The other aspect that COTRADO ALAC wants to highlight comes from Brazil, and the work done around the Social and Solidarity Economy, associated with revolving funds. These funds aim at self-management and should seek the ability to produce local, national and regional income to finance all possible struggles.
It has been demonstrated that there is political work in the capital of Brazil that stems from the capacities generated by grassroots organisations. The aim is for this excellent work in the state of São Paulo, the largest in Brazil, to spread throughout the country, in the 27 units of the federation, which have their own specificities and particularities. Brazil represents almost half of the population and surface area of Latin America and every organisational effort helps to strengthen ATEMDO and COTRADO ALAC as a whole.
In relation to self-management, which is at the heart of the autonomy strategy combined with a global strategy, the contribution of revolving funds is very important, and is one of the five common activity strategies of COTRADO ALAC for the period 2023/2024. Solidarity revolving funds, a social technology for territorial strengthening, has self-management at its core and is the gateway to a Welfare Society.
On August 23, ATEMDO attended a meeting in Brasilia with the Ministry of Agrarian Development.
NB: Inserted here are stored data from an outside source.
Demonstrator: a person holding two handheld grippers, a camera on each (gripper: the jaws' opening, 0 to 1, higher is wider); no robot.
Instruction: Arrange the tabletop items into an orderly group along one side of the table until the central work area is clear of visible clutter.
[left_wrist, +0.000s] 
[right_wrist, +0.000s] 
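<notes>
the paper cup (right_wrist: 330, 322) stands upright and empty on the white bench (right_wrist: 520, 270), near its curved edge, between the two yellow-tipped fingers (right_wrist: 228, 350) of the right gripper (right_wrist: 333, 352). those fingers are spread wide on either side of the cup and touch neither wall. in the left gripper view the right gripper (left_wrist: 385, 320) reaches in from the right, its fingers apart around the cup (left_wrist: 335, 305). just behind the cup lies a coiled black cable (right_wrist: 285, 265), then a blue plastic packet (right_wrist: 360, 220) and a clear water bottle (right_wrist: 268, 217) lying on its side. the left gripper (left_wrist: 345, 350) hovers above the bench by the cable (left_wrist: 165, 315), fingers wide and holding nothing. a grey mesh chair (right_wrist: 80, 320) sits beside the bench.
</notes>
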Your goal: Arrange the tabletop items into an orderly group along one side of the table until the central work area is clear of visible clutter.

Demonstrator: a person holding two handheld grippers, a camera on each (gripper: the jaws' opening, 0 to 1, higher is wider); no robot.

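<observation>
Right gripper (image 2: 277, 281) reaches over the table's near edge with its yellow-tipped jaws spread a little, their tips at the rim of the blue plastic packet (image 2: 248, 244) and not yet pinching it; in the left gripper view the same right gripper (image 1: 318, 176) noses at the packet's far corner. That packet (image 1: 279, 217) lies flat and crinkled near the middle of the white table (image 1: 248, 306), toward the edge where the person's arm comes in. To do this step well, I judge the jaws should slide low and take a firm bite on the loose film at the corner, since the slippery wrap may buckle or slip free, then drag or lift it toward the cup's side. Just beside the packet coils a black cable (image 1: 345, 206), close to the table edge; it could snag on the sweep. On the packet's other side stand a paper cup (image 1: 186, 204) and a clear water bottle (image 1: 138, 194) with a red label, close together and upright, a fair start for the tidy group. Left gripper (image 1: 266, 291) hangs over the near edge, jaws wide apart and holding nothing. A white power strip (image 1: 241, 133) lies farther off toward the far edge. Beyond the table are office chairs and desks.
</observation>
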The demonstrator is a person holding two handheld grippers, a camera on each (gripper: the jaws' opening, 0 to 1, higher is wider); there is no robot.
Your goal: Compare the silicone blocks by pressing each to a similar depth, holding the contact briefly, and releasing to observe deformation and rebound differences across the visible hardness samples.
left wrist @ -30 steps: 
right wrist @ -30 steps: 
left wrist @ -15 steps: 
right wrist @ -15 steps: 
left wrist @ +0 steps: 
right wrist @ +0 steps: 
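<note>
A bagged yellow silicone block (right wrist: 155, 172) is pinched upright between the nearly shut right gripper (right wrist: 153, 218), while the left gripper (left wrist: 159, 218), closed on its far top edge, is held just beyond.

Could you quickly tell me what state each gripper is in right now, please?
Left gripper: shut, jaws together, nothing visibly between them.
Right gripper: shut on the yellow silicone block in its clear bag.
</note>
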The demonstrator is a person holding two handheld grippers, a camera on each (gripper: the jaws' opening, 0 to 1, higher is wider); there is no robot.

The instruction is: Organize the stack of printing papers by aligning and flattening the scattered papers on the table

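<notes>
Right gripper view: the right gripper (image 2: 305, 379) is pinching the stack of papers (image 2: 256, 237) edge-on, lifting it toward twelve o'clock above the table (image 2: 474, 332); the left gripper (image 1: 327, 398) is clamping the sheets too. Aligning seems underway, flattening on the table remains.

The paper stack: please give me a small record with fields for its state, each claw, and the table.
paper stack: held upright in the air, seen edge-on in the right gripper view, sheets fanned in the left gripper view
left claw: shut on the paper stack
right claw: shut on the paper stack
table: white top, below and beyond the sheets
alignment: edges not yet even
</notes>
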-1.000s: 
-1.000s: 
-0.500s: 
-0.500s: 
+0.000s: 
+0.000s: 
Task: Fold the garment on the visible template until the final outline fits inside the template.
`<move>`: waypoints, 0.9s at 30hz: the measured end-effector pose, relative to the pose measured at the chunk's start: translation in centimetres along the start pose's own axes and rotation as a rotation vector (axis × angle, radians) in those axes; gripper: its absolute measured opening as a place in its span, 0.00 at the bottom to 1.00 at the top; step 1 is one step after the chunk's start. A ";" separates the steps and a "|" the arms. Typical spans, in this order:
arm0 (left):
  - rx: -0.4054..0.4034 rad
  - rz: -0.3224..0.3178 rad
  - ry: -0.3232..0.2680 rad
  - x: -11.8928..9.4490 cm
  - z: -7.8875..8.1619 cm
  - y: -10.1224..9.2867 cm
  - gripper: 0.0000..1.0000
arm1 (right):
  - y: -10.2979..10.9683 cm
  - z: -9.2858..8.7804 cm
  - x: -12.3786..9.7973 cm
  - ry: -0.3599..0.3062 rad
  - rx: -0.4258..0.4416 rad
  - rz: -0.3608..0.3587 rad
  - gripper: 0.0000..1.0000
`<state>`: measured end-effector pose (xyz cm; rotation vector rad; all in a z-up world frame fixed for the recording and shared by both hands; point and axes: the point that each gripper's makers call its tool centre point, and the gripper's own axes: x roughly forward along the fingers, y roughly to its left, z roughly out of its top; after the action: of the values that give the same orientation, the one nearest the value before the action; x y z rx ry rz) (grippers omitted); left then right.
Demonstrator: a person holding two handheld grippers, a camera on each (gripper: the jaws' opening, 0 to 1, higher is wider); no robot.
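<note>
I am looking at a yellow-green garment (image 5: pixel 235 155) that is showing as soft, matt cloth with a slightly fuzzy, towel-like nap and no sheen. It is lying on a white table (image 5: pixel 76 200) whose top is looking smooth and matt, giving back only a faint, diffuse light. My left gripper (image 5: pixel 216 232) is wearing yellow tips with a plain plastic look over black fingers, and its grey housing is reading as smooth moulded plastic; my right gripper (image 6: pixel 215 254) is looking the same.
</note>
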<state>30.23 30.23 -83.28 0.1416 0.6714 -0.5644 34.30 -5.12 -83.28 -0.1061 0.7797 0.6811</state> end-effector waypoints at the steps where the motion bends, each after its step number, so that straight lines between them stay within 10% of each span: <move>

The Ministry, represented by the National Secretary, committed itself to ATEMDO’s demands, together with the methodologies and support for solidarity finance, and expressed that the political and social moment that Brazil is going through must be used to organise home-based workers in the countryside and in the cities.
The meeting was attended by ATEMDO representatives and also brought together representatives from São Paulo, Minas Gerais, Amazonas, Bahia, Espírito Santo and Ceará, and as we explained, it constitutes our strategic strength and our plan to be present throughout Brazil in the future, to represent this unity and the particularities under the umbrella of COTRADO ALAC and HNI.
Expectations with this ministry arise from the initiative to support solidarity finance, which includes solidarity revolving funds, as well as other methodologies of workers’ financial self-management, and together with 10 other ministries seek to dialogue and strengthen our demands and our planning agenda strategy that is exercised through our grassroots construction.
Finally, we highlight how our political and organisational strategy at COTRADO ALAC in Brazil, in partnership with other organisations, connects grassroots work with political work and how this integrates with the work highlighted in Chile and El Salvador: the political work in these three highlighted examples shows how, starting from scratch, we can strengthen our political work. All this work is integrated into a local, national, regional and global logistics supply chain, hence the importance of educational activities in this regard, integrating global supply chain education with a local supply chain and through COTRADO ALAC, a supply chain location.
As we explained, we have similar initiatives in Argentina, Nicaragua, Peru and Uruguay in this regard. We highlight these activities in Brazil, Chile and El Salvador, but they could be extended to the whole continent. As we move towards organising, we also move towards representation as a result of an expansion strategy that aims to represent the full richness of the culture, history and struggle of home-based workers in Latin America and the Caribbean to unite with workers around the world.